**Problem description**
Which of the lines below contain the string "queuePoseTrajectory"? Pull each one out of the data.

**Exercise material**
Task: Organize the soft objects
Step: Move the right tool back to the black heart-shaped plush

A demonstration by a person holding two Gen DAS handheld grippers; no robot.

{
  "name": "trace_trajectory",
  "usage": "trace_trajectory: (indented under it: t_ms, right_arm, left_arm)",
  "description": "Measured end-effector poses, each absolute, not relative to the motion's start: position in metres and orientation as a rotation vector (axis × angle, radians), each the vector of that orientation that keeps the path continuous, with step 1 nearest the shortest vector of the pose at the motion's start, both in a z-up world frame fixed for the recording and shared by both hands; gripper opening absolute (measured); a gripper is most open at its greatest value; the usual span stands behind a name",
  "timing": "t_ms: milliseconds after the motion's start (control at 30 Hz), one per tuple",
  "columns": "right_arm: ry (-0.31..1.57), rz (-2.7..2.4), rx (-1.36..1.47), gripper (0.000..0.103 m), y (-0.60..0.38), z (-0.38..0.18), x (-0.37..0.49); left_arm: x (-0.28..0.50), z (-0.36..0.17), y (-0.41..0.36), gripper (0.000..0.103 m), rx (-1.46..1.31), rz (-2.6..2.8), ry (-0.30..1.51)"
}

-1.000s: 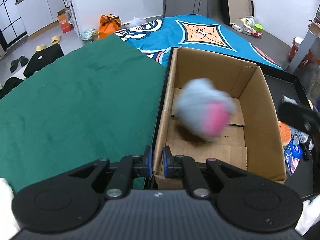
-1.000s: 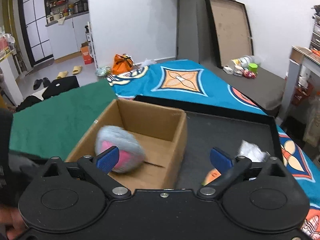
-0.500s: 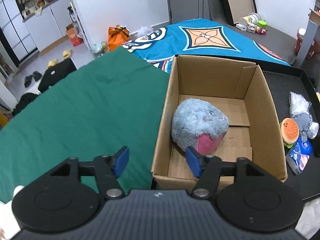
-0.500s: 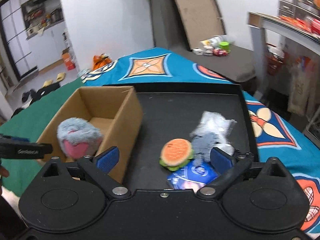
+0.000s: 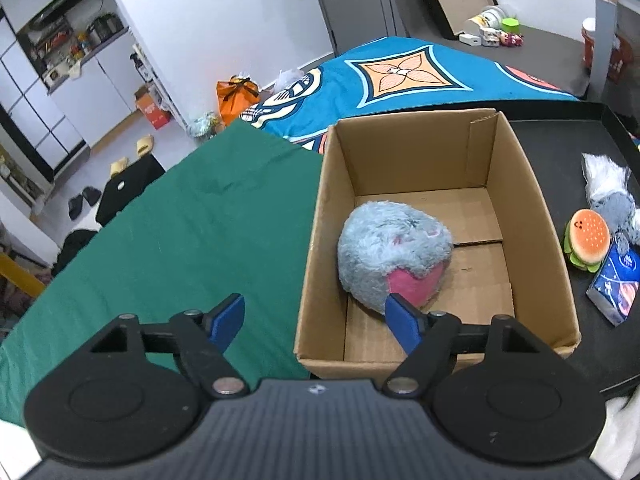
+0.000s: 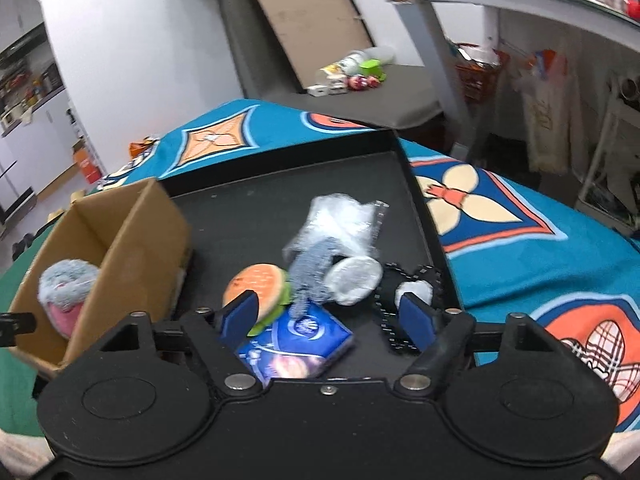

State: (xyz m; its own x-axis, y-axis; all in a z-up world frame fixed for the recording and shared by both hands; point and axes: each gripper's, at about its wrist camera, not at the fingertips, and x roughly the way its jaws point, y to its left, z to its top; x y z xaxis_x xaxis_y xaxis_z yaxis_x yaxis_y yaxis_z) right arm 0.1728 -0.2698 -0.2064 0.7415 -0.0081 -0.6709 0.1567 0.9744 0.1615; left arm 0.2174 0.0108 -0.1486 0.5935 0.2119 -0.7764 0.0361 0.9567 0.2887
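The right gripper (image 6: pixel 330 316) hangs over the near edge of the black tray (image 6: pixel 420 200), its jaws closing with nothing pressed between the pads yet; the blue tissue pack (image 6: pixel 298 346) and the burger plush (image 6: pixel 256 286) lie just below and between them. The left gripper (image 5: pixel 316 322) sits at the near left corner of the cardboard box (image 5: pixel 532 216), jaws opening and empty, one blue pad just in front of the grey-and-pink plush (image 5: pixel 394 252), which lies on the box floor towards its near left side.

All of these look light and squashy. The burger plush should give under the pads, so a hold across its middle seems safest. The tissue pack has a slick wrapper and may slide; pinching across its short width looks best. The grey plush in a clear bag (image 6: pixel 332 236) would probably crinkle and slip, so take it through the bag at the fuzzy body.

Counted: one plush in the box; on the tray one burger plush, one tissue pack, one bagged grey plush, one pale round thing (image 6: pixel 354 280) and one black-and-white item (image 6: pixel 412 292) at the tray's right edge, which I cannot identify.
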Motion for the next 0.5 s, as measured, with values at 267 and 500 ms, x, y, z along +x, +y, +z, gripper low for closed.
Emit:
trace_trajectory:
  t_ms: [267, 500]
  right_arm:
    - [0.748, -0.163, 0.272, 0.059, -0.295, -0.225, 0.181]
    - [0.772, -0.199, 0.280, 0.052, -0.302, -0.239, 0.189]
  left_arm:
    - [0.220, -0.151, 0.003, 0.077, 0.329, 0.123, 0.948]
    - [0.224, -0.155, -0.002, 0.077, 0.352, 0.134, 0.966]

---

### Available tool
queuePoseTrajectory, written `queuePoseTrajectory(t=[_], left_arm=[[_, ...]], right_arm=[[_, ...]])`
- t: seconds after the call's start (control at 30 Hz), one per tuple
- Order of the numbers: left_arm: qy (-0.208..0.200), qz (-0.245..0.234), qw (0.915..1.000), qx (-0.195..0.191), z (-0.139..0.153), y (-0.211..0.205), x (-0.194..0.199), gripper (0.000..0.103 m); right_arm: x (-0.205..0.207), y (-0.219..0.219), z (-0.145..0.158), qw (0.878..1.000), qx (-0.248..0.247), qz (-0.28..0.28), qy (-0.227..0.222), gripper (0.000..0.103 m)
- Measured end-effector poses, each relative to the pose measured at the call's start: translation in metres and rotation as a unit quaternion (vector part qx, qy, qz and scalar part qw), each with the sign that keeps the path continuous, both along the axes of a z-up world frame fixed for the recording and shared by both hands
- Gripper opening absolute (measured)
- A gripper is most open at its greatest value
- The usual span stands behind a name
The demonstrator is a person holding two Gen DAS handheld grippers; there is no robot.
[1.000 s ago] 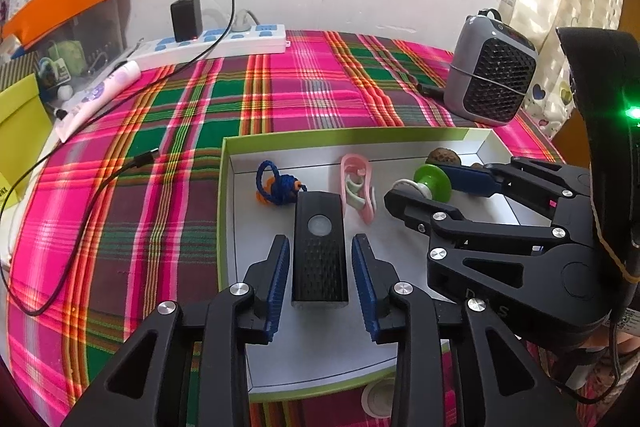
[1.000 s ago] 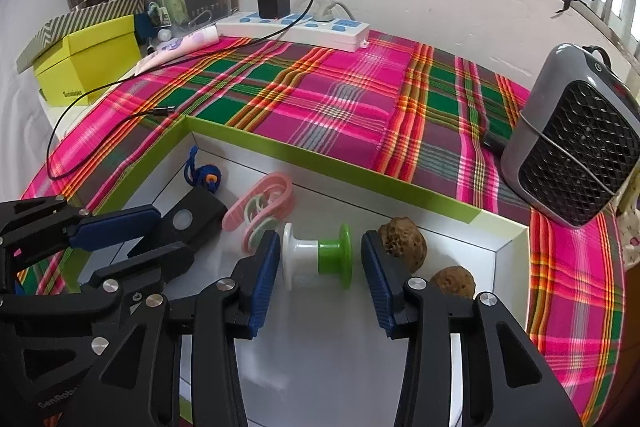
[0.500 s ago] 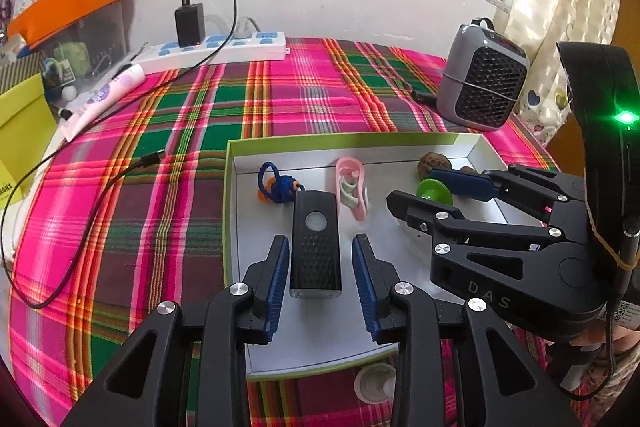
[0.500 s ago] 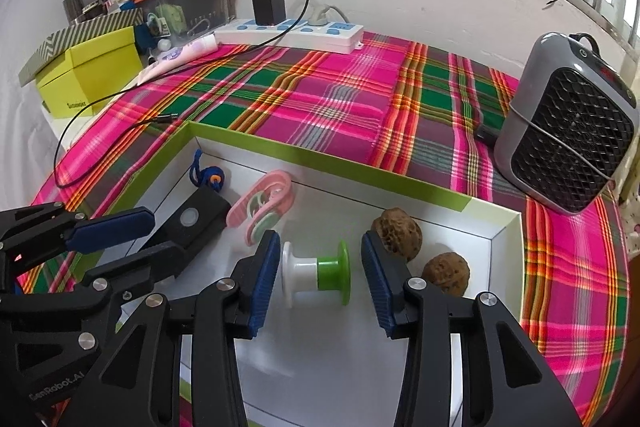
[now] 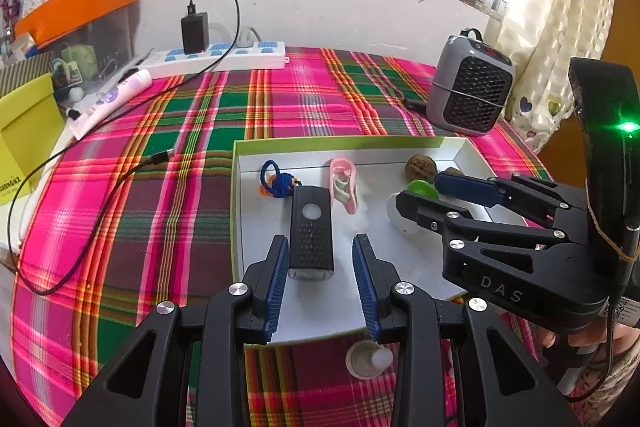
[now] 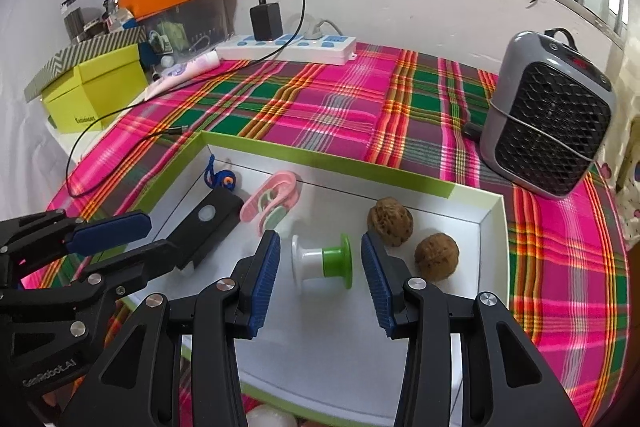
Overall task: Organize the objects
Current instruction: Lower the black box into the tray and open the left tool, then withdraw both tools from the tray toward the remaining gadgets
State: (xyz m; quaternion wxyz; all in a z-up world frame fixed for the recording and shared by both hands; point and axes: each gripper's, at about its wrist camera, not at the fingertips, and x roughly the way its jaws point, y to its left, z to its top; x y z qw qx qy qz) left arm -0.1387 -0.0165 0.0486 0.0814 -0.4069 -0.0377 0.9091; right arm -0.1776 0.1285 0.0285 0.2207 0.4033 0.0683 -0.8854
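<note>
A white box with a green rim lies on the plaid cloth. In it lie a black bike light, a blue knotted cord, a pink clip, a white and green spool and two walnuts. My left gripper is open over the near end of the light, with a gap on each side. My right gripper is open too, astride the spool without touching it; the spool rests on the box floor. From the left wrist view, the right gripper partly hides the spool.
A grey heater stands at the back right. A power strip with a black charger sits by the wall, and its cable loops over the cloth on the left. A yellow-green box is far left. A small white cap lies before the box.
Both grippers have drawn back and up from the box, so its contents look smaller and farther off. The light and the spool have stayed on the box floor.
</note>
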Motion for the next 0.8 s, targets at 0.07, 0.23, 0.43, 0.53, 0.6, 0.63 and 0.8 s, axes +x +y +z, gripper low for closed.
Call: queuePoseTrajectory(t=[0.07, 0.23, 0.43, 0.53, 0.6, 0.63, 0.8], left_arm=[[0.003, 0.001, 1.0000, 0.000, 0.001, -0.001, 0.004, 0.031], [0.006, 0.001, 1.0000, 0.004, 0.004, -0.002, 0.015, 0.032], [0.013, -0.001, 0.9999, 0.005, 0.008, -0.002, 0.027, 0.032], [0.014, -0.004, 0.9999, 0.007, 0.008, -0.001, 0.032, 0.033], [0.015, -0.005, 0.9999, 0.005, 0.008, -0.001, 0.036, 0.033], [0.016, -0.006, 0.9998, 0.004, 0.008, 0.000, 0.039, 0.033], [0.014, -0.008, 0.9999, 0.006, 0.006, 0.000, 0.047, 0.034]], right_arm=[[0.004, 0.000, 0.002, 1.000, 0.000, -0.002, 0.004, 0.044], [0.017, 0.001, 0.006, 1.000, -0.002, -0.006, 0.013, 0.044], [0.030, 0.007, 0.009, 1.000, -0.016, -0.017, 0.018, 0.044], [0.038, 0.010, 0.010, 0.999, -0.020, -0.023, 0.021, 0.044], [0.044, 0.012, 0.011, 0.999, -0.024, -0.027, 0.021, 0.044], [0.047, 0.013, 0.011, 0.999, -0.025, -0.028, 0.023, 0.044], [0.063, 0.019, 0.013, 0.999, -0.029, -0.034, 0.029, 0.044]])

**Reply to the exercise**
queuePoseTrajectory, written `queuePoseTrajectory(t=[_], left_arm=[[_, ...]], right_arm=[[_, ...]])`
Call: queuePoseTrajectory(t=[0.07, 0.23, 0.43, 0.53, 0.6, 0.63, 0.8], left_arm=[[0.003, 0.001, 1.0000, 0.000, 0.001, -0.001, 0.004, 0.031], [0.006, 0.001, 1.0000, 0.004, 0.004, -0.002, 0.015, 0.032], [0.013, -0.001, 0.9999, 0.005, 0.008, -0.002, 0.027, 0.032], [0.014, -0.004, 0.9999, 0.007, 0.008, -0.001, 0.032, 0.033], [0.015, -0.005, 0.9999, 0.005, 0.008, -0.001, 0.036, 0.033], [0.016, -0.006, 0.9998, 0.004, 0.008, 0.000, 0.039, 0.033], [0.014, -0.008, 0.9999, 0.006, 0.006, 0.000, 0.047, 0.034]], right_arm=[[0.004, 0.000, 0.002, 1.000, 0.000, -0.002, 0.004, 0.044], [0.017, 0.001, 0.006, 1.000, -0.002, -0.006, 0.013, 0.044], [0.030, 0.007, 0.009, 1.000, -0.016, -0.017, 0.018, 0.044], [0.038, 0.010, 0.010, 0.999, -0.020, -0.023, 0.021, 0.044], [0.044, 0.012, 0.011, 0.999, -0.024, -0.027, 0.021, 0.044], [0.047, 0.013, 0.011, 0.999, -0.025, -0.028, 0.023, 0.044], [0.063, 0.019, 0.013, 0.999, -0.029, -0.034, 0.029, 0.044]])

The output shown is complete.